*ABOUT THIS EXERCISE:* Please return the lines below verbatim, beginning at the one that has "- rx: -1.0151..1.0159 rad" and stopping after the one that has "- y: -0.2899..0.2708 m", and add no other lines.

---- EXTRACTED MATERIAL

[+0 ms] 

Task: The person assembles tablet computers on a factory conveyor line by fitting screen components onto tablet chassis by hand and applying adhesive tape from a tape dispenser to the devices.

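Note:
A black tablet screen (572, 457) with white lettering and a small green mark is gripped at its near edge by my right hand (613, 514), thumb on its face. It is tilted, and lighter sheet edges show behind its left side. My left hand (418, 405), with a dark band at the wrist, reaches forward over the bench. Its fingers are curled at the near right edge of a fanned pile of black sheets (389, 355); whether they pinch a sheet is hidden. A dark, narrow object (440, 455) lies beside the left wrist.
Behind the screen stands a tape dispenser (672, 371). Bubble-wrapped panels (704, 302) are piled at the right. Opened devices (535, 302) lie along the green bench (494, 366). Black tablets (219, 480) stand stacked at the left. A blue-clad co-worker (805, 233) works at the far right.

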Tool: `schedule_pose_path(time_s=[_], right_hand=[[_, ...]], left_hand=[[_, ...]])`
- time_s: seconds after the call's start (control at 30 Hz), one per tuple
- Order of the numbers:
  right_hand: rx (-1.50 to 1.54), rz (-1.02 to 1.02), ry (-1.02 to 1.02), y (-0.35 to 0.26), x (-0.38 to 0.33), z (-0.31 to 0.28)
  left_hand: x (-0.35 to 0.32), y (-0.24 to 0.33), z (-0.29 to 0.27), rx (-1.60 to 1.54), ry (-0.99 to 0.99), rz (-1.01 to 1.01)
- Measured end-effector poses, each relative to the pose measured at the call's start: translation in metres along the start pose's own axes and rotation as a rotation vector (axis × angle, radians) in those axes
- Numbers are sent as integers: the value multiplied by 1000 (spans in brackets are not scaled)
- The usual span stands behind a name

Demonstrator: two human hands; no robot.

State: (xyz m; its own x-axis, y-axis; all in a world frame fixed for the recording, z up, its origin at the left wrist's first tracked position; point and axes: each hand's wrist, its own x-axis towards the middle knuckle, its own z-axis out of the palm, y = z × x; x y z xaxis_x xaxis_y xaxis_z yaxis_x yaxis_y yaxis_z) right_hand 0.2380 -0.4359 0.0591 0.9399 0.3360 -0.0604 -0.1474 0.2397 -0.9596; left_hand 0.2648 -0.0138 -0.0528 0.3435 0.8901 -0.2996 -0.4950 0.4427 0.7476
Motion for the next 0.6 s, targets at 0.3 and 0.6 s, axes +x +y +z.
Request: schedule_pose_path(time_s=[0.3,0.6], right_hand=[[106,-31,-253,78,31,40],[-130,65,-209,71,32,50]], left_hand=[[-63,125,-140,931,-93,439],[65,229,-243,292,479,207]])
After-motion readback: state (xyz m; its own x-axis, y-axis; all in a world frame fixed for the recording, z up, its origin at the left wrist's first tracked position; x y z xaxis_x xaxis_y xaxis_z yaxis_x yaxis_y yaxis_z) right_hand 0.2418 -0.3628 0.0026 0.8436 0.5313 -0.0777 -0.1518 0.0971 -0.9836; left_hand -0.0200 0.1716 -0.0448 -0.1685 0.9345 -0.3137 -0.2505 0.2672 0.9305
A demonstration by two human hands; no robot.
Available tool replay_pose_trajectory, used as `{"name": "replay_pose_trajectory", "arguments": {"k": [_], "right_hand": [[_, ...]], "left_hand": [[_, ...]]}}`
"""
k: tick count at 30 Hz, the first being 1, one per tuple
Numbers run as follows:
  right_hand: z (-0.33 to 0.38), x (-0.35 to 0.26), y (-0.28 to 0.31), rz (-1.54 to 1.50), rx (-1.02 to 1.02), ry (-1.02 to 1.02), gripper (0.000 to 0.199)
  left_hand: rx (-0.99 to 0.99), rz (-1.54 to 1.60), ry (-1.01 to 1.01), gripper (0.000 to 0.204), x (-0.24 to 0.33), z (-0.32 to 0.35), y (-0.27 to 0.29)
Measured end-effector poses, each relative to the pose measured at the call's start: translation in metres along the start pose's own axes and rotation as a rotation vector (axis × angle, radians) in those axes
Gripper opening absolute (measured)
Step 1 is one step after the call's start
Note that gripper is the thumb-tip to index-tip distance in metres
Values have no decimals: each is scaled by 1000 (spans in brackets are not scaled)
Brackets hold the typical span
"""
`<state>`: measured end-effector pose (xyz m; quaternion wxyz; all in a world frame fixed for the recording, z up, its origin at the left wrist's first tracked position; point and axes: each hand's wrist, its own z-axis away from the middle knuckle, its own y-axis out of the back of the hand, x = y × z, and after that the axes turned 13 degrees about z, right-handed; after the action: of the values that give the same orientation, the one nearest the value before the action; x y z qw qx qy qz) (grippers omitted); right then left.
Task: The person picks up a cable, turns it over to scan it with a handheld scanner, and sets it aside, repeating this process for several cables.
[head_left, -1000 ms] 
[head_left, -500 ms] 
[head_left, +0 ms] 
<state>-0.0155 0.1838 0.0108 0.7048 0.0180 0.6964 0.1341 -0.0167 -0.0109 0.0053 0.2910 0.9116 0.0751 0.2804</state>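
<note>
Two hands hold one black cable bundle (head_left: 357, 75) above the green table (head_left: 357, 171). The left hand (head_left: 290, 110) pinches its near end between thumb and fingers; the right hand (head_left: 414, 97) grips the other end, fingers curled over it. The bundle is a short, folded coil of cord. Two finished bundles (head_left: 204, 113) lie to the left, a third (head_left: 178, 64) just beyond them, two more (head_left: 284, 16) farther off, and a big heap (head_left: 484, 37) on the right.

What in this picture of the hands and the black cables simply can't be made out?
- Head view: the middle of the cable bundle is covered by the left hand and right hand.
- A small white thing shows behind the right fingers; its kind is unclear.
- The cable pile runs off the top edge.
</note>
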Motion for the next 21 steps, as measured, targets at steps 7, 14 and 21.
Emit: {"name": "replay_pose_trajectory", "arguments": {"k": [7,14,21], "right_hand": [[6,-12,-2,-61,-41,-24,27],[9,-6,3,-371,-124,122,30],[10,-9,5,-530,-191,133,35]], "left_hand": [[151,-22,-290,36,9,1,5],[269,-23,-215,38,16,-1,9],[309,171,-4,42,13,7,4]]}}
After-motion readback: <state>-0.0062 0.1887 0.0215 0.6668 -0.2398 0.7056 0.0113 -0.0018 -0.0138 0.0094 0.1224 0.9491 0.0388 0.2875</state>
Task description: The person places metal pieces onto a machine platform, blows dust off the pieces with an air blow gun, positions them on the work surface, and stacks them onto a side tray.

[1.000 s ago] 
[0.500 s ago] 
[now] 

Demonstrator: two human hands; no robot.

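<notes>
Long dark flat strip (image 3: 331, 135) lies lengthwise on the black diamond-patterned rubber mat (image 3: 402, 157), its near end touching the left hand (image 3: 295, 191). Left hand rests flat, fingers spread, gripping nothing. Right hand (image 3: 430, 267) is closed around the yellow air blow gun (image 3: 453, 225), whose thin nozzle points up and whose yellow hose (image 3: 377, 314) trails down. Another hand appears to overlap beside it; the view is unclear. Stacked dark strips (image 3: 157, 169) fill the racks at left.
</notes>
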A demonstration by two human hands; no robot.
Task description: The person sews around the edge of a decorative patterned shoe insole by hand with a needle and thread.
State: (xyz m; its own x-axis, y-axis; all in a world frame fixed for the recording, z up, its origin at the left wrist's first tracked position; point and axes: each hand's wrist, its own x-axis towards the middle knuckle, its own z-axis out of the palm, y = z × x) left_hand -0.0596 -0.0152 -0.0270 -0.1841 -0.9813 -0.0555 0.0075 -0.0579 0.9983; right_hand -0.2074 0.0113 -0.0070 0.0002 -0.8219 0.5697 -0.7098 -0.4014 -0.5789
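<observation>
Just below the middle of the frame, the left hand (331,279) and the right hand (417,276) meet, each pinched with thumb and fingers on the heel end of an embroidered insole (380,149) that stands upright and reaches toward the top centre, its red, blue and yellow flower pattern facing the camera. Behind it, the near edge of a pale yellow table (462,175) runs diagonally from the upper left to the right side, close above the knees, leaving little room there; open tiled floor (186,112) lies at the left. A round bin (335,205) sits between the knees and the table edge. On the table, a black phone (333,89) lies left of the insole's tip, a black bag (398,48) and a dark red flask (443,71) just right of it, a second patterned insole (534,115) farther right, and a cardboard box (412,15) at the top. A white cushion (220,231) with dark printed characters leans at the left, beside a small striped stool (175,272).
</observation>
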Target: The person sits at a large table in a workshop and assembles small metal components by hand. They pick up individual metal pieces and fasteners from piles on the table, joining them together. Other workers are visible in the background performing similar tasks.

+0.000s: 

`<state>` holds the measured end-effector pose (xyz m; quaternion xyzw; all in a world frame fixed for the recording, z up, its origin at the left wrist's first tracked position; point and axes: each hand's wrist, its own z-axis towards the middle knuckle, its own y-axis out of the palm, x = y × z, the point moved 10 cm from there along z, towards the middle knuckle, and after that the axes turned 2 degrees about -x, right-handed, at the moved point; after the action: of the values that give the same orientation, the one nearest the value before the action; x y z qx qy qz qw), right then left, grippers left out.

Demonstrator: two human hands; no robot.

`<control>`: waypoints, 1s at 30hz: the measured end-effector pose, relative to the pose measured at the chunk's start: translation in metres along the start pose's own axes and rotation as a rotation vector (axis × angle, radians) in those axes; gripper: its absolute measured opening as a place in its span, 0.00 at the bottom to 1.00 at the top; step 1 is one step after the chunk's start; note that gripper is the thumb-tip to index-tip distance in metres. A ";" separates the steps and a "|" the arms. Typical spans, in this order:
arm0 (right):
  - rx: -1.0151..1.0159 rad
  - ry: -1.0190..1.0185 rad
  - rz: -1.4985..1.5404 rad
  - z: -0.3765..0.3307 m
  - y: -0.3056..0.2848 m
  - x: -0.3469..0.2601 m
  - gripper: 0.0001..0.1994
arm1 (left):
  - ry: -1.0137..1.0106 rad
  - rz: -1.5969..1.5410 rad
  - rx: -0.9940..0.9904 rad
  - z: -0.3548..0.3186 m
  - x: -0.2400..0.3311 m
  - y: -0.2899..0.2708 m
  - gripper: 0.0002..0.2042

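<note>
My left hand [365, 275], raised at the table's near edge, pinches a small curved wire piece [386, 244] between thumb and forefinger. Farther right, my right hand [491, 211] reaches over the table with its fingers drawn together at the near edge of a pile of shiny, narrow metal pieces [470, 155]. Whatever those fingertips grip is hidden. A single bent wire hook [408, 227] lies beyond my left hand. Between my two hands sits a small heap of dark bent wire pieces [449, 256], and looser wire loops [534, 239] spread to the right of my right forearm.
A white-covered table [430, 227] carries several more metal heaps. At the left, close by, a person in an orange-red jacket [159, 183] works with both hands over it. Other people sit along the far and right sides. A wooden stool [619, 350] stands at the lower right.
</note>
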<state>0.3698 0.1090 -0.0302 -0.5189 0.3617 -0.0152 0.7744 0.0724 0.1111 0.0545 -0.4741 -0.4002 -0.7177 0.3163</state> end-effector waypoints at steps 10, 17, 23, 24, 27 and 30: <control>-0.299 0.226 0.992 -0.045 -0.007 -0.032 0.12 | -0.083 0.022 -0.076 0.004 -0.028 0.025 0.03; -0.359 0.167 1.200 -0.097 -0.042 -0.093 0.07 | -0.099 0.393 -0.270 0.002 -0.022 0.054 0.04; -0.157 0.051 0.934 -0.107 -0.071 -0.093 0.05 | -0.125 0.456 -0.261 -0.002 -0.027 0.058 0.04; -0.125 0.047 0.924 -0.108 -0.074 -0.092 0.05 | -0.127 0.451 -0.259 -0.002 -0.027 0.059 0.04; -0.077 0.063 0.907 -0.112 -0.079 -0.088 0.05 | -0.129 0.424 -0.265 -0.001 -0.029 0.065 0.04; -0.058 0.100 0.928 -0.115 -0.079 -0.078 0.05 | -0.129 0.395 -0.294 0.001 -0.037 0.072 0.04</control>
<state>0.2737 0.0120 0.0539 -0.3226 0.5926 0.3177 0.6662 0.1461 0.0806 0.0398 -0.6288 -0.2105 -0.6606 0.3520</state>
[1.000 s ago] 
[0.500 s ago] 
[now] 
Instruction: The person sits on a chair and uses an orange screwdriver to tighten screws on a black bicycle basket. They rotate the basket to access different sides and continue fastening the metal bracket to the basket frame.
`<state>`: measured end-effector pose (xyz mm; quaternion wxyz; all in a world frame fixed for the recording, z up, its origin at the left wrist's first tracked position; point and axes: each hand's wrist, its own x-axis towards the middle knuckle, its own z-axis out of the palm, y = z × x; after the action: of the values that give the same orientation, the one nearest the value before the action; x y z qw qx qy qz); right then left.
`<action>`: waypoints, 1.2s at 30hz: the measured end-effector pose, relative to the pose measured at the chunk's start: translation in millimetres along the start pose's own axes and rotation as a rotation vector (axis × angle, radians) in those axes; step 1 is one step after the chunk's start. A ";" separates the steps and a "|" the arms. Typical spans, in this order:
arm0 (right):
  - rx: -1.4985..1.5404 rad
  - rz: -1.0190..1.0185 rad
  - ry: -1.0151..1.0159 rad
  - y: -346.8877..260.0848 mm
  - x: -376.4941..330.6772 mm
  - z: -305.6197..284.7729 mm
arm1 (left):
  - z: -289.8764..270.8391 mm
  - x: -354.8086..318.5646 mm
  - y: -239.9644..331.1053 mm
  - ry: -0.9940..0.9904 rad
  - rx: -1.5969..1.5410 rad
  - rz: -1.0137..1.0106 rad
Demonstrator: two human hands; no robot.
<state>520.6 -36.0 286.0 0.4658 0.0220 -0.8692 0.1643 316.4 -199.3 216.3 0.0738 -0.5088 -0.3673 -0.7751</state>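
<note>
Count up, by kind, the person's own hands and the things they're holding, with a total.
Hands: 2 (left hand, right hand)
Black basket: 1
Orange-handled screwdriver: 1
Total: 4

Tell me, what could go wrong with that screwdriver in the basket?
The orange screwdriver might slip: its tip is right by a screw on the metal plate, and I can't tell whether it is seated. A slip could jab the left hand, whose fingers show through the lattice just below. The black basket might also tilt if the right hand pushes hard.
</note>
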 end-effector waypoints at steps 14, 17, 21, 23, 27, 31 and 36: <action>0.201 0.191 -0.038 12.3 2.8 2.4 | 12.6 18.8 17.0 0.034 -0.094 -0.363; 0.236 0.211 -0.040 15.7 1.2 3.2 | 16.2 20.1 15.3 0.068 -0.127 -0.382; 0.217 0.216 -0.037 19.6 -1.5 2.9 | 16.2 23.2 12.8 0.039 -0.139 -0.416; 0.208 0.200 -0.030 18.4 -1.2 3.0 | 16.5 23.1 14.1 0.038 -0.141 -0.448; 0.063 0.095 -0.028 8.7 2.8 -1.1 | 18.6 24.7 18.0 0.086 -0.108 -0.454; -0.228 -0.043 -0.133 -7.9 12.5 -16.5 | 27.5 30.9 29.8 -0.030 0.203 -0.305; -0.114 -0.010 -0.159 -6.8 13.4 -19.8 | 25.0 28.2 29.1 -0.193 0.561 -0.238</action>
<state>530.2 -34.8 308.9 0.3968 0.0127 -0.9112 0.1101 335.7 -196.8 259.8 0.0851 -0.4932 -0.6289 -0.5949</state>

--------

*YOUR SOLUTION:*
  - rx: -1.0151..1.0159 rad
  - ry: -1.0190..1.0185 rad
  - rz: -1.4985..1.5404 rad
  - z: -0.3765..0.3307 m
  - y: -0.3056..0.2848 m
  - x: -0.3469..0.2601 m
  - gripper: 0.0001..0.1994
arm1 (left):
  - ry: -1.0137..1.0106 rad
  - rz: -1.5969..1.5410 rad
  - rx: -0.9940..0.9904 rad
  - z: -0.3548..0.3186 m
  - x: -0.2400..0.3311 m
  - y: -0.2899..0.2708 m

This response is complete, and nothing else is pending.